What the Media is Saying

  • Atlanta Journal-Constitution

    ("Does law hurt or help banks, consumers?," July 10, 2012)

    The Durbin Amendment began with the best of intentions: it would take an overinflated charge that disproportionately impacts the poor and small businesses, and rein it in to reasonable levels. However, its end effect was to worsen conditions for both groups.
  • Billings Gazette

    ("Retailers, gas stations pocketing money intended for consumers" July 8, 2012)

    Despite the high cost of gasoline and the fact that debit cards are the most popular form of payment at the pump, gas retailers have yet to make good on promises to pass savings on to consumers. Now would be a good time for them to pitch in.
  • The Street

    ("Durbin Amendment’s Biggest Winner May Be KKR," July 6, 2012)

    Retailers may be minimizing the savings in the hope of not attracting too much attention, which could lead to pressure on them to lower their prices.

  • Bank Credit News

    ("Report: Durbin Amendment "crushing" American businesses," July 2, 2012)

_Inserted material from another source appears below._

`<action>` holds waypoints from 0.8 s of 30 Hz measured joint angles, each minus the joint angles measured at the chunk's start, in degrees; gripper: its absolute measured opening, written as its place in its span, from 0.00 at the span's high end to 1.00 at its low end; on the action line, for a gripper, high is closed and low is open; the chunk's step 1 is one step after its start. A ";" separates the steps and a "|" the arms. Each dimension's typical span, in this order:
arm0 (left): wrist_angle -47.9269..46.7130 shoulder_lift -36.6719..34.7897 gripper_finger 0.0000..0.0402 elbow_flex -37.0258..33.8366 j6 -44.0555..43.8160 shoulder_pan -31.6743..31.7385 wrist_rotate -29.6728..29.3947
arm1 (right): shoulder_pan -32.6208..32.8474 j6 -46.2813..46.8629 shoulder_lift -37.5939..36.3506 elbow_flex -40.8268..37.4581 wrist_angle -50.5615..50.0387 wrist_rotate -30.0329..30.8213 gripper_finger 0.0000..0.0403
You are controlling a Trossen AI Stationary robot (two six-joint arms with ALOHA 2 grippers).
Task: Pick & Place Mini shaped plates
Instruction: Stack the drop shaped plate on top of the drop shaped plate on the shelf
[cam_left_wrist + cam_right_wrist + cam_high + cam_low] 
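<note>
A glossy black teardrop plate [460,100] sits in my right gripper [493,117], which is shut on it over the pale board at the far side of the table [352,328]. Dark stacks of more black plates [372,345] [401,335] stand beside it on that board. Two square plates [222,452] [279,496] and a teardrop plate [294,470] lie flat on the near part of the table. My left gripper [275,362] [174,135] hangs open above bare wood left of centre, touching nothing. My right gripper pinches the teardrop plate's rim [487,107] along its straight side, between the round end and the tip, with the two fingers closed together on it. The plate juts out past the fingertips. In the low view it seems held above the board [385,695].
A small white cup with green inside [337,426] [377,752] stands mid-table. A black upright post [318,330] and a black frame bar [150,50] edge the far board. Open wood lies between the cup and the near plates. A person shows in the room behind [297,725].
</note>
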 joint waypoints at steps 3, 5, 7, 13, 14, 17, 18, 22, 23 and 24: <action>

    The Durbin Amendment has already hurt small and large banks, and it isn’t helping consumers. It should be repealed before it does any more harm to the businesses that rely on them for loans and lines of credit to make payroll, open new locations and hire more employees.
  • Reuters

    ("Adventures with marginal pricing, auto edition," July 2, 2012)

    Except, gas stations have no particular reason to charge just the interchange fee as a premium. Is the difference 10 cents a gallon? That’s about 3%, which is at the high end of credit interchange fees. After that, it’s all just pure profit for the gas station — and sometimes the difference can be as much as 2 dollars a gallon.
  • Washington Post

    ("Two gas prices: Cash and credit. Is this fair?" June 26, 2012)

    My view: They are the ones offering the credit card transaction — if they don’t like the fees, don’t offer up that payment option, and then let the market decide whether they’re right. My guess is that they’d lose a ton of business, especially for the 64-ounce sodas and other junk food inside, which is where many gas stations really make their bread.
  • My Bank Tracker

    ("Finding Shopping Discounts to Cover the Loss of Free Checking is Futile," June 20, 2012)

    We’re coming up fast on the 9-month mark since new debit-card fee rules went into effect in October. The war between banks and retailers left consumers, including you and I, rather voiceless about the changes the two sides made in response to the legislation. One supposedly positive outcome of the new rules was lower prices. However, I didn’t notice any major savings. And I probably never will.